Beitragvon Volker L. » 25. November 2004, 17:08
Udo Möller schrieb:
>
> Hallo Klaus,
>
> das Hauptproblem bei dem Spiel sind die Wertigkeiten der
> Länder bzw. das Verhältnis von Kosten zu Ertrag. Das bildet
> zwar vielleicht die Wirklichkeit ab, aber das Spiel wird
> damit fast unspielbar, weil sich alle in Europa tummeln (das
> leider sehr klein ist) und einige große Länder wie USA oder
> Russland praktisch nicht zu bekommen sind.
Absolut korrekt. :-(
Im Prinzip kann man die Länder in 4 Gruppen einteilen.
[b]Gruppe 1[/b] besteht nur aus drei Länderen: USA, UdSSR und
China. Diese würden jeweils allein den Spielsieg bringen
(Einkünfte höher als Siegbedingung), sind aber de facto
unerschwinglich (genug Geld zum Erwerb kann man eigentlich nur
zusammenbekommen, wenn die Einkünfte bereits vorher so hoch sind,
dass man die Siegbedingung bereits erfüllt). [i]nutzlos[/i]
[b]Gruppe 2[/b] die typischen "guten" Industrie-Nationen wie Deutschland, Großbritanien, Japan (Kanada?
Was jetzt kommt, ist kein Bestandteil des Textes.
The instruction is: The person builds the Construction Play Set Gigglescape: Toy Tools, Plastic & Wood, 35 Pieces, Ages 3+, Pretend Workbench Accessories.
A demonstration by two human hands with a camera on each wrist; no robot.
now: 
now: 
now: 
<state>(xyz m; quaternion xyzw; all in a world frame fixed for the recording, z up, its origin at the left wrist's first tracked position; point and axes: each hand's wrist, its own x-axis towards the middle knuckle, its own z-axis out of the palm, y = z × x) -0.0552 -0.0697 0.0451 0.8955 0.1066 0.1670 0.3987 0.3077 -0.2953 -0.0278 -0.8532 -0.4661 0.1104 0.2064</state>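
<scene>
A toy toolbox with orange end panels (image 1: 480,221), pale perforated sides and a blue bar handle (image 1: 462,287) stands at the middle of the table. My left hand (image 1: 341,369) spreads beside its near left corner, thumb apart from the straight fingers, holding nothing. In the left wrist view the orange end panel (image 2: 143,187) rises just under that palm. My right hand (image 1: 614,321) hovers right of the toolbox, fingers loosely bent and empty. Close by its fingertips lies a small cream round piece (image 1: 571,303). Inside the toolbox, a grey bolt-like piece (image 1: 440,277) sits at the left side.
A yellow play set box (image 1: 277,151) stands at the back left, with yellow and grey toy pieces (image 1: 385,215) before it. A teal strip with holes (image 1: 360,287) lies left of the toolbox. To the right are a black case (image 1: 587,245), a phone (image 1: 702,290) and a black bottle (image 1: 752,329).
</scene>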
Australien?) etc.,
also in etwa eine erweiterte G7 ;-), überwiegend, aber nicht ausschließlich, Europa. Eines davon bringt schon einen großen
Anteil zur Siegbedingng, man wird sich aber i.A. auch nur
eines davon leisten können.
[b]Gruppe 3[/b] schwächere europäische Länder sowie ein paar
ganz ordentliche außereuropäische. Kosten und Einkünfte
deutlich niedriger als Gruppe 2 (ganz grob Faktor 1/5), aber
durchaus noch sinnvoll.
[b]Gruppe 4[/b] sehr viele Länder mit so geringen Kosten und
Einkünften, dass sie absolut vernachlässigbar sind. Wobei
das Kosten-Nutzen-Verhältnis sogar in Ordnung wäre, wenn man
nur den Kaufpreis betrachtet. Unter Berücksichtigung der
Spielaktion, dort ein Fahrzeug hinzubringen, um es erwerben
zu können, wird das Kosten-Nutzen-Verhältnis katastrophal.
Praktisch alle afrikanischen Länder gehören dieser Gruppe an.
[i]nutzlos[/i]
Zum Sieg kommt man üblicherweise durch genau 1 Land der Gruppe 2
und ein halbes Dutzend der Gruppe 3 (wobei die Übergänge
zwischen diesen beiden Gruppen durchaus fließend sind, also
bitte keine nachgerechneten Gegenbeispiele mit 2x2 + 4x3
anführen :-)) )
> Wir haben deshlab damals versucht, neue Kosten/Ertragswerte
> für jede Karte zu ermitteln, so dass zwar die Wirklichkleit
> nicht mehr 1:1 abgebildet wird, das Spiel aber spielbarer
> wird. Ich muss das ganze mal wieder hervorkramen...
Solltest Du es finden, wäre ich an den Ergebnissen interessiert,
vor allem, wenn das nicht nur aus dem Handgelenk geschüttelte,
sondern irgendwie ausprobierte Werte sein sollten.